The reinforcement audio signals 212C and 212D may have differences in time and/or
frequency as perceived by the listener 204 due to the acoustic environment and propagation
delays between the audio transducer 206A and the left and right ears of the listener
204. The listener 204 may receive the reinforcement audio signal 212A and 212B from
audio transducer 206B. The reinforcement audio signals 212A and 212B may have differences
in time and/or frequency as perceived by the listener 204 due to the acoustic environment
and propagation delays between the audio transducer 206B and the left and right ears
of the listener 204. The listener 204 may perceive the reinforcement signals 212A,
212B, 212C and 212D (collectively or generically reinforcement audio signals 212)
to be spatially located behind the listener 204 because the reinforcement audio signals
212 are emitted from the audio transducers 206 that are spatially located behind the
listener 204. The listener 204 may perceive the spatial location of the audio signal
208 to be generated by the audio source 202 in front of the listener 204 and the spatial
location of the reinforcement signals 212 to be generated from behind the listener
204. This may be distracting and sound unnatural to the listener 204.
[0012] Figure 3 is a further schematic representation of an overhead view of an automobile
in which a system for speech reinforcement may be used 300. The system 300 is an example
system configuration for use in a vehicle that is the same as Figure 2. The example
system 300 shows how the listener 204 may spatially perceive the reinforcement signals
212 shown in Figure 2. The listener 204 may perceive the reinforcement signals 212
as spatial reinforcement signals 304A and 304B (collectively or generically spatial
reinforcement signals 304).
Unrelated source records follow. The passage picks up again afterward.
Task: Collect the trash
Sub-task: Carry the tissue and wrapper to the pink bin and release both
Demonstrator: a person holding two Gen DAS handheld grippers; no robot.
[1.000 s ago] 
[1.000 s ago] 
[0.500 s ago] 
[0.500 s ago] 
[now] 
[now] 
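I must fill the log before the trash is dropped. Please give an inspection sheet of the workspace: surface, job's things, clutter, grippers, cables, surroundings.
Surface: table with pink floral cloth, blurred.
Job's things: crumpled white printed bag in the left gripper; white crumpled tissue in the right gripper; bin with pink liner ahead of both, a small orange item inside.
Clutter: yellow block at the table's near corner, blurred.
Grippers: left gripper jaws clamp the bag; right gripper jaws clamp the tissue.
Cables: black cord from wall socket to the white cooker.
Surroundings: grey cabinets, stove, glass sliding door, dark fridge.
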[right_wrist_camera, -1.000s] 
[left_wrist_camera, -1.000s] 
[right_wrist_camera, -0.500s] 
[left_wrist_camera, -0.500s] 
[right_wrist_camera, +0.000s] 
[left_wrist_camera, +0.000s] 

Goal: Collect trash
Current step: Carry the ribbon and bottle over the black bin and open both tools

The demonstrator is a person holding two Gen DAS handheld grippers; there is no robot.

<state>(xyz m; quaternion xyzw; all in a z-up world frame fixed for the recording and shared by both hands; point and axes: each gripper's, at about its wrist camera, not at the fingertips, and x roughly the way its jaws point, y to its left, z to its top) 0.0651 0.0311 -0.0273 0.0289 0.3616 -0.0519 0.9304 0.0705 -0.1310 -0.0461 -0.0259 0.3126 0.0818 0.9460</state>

The combination of the reinforcement signals 212A and
212C in the right ear of the listener 204 may be perceived as the spatial reinforcement
signal 304A. In the same way, the combination of the reinforcement signal 212B and
212D in the left ear of the listener 204 may be perceived as the spatial reinforcement
signal 304B. Since the spatial reinforcement signals 304 are generated behind the
listener 204, the listener 204 may perceive the spatial reinforcement signals 304
to be generated by a virtual source 302 spatially located behind the listener 204.
[0013] Figure 4 is a further schematic representation of an overhead view of an automobile
in which a system for speech reinforcement may be used 400. The system 400 is an example
system configuration for use in a vehicle that uses similar reinforcement signals
212 as those shown in Figure 2. The spatial location of the virtual source 302 shown
in Figure 3 may be undesirable since the listener 204 may perceive the spatial location
of the audio source 202 and the virtual audio source 302 to be in two different spatial
locations. Processing may be applied to the captured audio signal that may allow the
listener 204 to perceive spatial reinforcement signals 404A and 404B (collectively
or generically spatial reinforcement signals 404) to be generated by a virtual source
402 spatially located in substantially the spatial location of the audio source 202.
The processing may be responsive to the spatial location of the audio source 202,
the spatial location of the listener 204 and the spatial location of the two or more
audio transducers 206 to generate the reinforcing audio signal, or audio reinforcement
signals 212.
[0014] The spatial location of a vehicle occupant may be determined in a variety of ways
including, for example, sensors placed in each of the seating locations, audio processing
of captured microphone signals that may track spatial location of audio signal 208,
video cameras that support tracking motion inside the car, facial recognition, capturing
heat signatures of occupants and other similar detection mechanisms. The vehicle occupants
may include the audio source 202 and the listener 204. The spatial location of the
audio transducers 206 may be known a priori or determined dynamically. Audio transducers
206 in an automobile may typically be spatially located in fixed locations. The captured
audio signal may be processed in order for the listener 204 to perceive the reinforcement
signals 212 to be generated by a virtual source 402 spatially located in substantially
the spatial location of the audio source 202.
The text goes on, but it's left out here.